* **SUPPLIED INFORMATION**:

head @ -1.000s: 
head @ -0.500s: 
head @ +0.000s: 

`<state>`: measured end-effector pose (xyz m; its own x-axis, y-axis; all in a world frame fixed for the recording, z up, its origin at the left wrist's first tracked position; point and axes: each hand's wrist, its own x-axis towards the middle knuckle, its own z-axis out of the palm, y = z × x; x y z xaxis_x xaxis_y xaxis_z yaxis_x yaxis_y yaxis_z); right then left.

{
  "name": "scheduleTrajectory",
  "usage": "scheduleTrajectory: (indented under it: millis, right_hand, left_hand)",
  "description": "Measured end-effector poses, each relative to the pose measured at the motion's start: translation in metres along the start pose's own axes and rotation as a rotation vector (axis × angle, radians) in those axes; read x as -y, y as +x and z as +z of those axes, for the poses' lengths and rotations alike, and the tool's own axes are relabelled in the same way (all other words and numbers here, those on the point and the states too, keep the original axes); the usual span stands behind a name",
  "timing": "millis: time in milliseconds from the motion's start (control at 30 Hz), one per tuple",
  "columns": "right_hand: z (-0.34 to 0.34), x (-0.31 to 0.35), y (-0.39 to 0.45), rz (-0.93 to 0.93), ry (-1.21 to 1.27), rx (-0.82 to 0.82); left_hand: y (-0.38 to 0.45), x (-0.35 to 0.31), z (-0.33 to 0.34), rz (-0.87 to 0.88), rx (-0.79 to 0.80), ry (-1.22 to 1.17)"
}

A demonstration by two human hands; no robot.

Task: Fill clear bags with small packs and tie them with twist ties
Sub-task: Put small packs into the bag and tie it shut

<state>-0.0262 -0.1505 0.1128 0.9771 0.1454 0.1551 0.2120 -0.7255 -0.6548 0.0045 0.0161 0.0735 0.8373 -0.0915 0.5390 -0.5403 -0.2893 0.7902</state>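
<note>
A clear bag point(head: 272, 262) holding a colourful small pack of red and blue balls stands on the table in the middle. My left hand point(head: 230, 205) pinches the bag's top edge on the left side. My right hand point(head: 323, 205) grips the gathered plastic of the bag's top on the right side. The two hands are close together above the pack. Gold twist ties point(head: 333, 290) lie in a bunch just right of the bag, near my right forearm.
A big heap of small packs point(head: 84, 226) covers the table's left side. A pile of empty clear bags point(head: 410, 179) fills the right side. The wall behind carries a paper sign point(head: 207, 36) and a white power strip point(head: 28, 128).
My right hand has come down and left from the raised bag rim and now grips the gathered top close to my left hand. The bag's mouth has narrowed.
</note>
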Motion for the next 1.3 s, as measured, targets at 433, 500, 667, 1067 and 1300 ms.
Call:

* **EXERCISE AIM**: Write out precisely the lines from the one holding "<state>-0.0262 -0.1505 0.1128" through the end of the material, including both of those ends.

* **OUTPUT**:
<state>-0.0262 -0.1505 0.1128 0.9771 0.1454 0.1551 0.2120 -0.7255 -0.6548 0.0045 0.0161 0.0735 0.8373 -0.0915 0.5390 -0.5403 -0.2893 0.7902</state>
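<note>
A clear bag point(head: 272, 262) holding a colourful small pack of red and blue balls stands on the table in the middle. My left hand point(head: 230, 205) pinches the bag's top edge on the left side. My right hand point(head: 323, 205) grips the gathered plastic of the bag's top on the right side. The two hands are close together above the pack. Gold twist ties point(head: 333, 290) lie in a bunch just right of the bag, near my right forearm.
A big heap of small packs point(head: 84, 226) covers the table's left side. A pile of empty clear bags point(head: 410, 179) fills the right side. The wall behind carries a paper sign point(head: 207, 36) and a white power strip point(head: 28, 128).
My right hand has come down and left from the raised bag rim and now grips the gathered top close to my left hand. The bag's mouth has narrowed.
</note>
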Motion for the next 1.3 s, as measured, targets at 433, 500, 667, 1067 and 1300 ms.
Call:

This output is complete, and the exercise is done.